-- BRIEF --
Determine the number of lines in these entries that hold the word "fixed". Give the number and nothing more.

-- DATA FOR ANALYSIS --

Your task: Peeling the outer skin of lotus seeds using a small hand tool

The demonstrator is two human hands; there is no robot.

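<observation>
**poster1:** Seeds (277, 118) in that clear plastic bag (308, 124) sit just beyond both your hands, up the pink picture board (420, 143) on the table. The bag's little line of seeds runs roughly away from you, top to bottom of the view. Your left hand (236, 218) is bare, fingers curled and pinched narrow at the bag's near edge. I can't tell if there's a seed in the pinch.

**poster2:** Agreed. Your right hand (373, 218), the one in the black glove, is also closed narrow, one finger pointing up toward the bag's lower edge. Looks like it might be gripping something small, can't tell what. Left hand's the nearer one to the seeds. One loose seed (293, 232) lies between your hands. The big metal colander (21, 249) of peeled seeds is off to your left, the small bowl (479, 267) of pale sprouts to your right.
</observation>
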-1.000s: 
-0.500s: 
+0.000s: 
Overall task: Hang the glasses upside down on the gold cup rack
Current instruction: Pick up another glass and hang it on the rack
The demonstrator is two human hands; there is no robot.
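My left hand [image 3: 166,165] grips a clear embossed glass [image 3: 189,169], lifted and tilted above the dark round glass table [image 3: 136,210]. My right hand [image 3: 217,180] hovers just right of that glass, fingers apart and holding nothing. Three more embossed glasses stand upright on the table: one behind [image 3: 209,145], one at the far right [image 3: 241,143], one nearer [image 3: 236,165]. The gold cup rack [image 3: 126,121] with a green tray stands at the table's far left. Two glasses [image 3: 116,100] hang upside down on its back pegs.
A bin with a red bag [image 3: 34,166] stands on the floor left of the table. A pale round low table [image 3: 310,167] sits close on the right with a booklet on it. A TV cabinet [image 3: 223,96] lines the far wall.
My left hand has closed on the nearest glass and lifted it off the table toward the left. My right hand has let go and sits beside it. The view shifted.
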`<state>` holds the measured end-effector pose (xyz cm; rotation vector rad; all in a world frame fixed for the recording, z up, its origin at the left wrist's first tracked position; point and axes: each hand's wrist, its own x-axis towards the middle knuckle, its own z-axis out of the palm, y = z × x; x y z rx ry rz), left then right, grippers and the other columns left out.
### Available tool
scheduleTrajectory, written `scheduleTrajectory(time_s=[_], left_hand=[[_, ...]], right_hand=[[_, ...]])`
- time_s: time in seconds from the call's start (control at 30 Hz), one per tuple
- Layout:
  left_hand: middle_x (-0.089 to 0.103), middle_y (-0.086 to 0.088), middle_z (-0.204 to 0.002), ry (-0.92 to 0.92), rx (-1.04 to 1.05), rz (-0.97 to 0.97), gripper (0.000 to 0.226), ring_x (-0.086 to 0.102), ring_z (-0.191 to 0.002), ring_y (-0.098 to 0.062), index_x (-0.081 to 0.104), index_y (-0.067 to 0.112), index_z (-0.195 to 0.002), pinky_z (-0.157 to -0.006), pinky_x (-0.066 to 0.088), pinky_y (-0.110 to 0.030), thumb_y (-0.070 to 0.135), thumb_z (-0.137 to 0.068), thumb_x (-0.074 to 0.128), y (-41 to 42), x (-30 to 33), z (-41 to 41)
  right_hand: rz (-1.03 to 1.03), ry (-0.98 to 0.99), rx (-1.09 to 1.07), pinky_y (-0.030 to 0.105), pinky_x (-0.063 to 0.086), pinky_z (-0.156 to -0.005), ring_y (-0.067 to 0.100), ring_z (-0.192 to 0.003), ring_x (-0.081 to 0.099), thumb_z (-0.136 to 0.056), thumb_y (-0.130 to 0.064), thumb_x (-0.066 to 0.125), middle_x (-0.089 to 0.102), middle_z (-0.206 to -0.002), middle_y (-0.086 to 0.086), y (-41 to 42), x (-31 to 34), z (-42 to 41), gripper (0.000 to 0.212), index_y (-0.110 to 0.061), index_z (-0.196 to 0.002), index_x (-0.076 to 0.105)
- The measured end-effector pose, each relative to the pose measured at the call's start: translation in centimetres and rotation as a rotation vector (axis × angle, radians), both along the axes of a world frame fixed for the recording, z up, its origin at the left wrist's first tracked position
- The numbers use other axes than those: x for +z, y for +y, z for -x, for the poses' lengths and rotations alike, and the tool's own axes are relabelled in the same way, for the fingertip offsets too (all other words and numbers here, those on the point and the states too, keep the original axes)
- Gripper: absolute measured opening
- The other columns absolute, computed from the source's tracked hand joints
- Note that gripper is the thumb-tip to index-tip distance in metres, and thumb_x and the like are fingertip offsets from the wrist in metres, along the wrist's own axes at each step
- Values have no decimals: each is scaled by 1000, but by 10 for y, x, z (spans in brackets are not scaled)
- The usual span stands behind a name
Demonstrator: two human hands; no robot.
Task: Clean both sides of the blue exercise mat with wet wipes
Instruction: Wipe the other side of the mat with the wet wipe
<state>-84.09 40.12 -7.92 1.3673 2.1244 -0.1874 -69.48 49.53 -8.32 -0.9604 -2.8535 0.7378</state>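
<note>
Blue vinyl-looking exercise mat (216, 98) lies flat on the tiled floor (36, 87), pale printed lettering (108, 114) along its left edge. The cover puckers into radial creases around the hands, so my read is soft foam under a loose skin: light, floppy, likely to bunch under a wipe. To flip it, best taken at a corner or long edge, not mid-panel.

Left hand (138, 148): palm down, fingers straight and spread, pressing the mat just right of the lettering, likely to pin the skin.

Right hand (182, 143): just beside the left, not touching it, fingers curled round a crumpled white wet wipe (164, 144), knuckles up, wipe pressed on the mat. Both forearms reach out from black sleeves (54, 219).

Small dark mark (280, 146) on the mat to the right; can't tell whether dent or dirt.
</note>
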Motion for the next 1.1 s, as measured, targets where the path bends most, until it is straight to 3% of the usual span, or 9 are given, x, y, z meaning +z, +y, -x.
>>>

-- RESULT OF THE EXERCISE --
2